▸ **Task statement**:
Restate the material below word for word, from its first line to its last.

▸ **Collected data**:
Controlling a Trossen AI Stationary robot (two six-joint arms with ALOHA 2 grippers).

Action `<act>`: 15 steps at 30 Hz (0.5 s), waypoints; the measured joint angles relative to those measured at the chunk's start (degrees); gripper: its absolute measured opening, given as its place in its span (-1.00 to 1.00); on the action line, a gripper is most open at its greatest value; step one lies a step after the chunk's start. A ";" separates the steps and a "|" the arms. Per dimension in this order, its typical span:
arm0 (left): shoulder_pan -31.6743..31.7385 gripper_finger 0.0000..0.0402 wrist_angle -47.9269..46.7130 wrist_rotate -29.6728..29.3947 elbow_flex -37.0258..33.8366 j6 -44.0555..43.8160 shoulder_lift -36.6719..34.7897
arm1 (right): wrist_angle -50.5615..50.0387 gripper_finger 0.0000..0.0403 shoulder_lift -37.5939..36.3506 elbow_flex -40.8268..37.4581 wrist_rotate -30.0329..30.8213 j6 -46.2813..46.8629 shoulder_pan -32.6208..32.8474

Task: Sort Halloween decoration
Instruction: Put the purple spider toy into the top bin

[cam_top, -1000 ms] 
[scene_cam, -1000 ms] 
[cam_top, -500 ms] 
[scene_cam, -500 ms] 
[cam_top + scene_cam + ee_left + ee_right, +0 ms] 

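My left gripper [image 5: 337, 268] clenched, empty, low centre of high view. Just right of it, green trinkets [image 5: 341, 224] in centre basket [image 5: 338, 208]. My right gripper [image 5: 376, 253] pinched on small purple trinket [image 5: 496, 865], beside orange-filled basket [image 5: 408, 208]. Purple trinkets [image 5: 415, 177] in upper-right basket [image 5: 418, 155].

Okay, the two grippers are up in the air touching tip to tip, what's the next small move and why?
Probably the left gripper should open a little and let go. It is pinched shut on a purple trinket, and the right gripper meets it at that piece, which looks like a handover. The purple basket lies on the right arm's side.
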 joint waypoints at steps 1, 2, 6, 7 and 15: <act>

▸ **Solution to this exercise**:
Controlling a Trossen AI Stationary robot (two six-joint arms with ALOHA 2 grippers).

Action `<act>`: 15 steps at 30 Hz (0.5 s), waypoints; the measured joint angles relative to those measured at the chunk's start (degrees); gripper: its absolute measured opening, given as its place in its span (-1.00 to 1.00); on the action line, a gripper is most open at its greatest value; step one lies a step after the chunk's start. A ";" separates the steps and a "|" the arms. Per dimension in this order, its typical span:
arm0 (left): shoulder_pan -31.6743..31.7385 gripper_finger 0.0000..0.0402 wrist_angle -47.9269..46.7130 wrist_rotate -29.6728..29.3947 elbow_flex -37.0258..33.8366 j6 -44.0555..43.8160 shoulder_lift -36.6719..34.7897
arm1 (right): wrist_angle -50.5615..50.0387 gripper_finger 0.0000..0.0403 shoulder_lift -37.5939..36.3506 elbow_flex -40.8268..37.4581 wrist_rotate -30.0329..30.8213 j6 -46.2813..46.8629 shoulder_pan -32.6208..32.8474

Task: Sort Halloween decoration
Instruction: Put the purple spider toy into the top bin

[cam_top, -1000 ms] 
[scene_cam, -1000 ms] 
[cam_top, -500 ms] 
[scene_cam, -500 ms] 
[cam_top + scene_cam + ee_left + ee_right, +0 ms] 

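My left gripper [image 5: 337, 268] clenched, empty, low centre of high view. Just right of it, green trinkets [image 5: 341, 224] in centre basket [image 5: 338, 208]. My right gripper [image 5: 376, 253] pinched on small purple trinket [image 5: 496, 865], beside orange-filled basket [image 5: 408, 208]. Purple trinkets [image 5: 415, 177] in upper-right basket [image 5: 418, 155].

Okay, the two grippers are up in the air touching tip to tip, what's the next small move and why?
Probably the left gripper should open a little and let go. It is pinched shut on a purple trinket, and the right gripper meets it at that piece, which looks like a handover. The purple basket lies on the right arm's side.
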 joint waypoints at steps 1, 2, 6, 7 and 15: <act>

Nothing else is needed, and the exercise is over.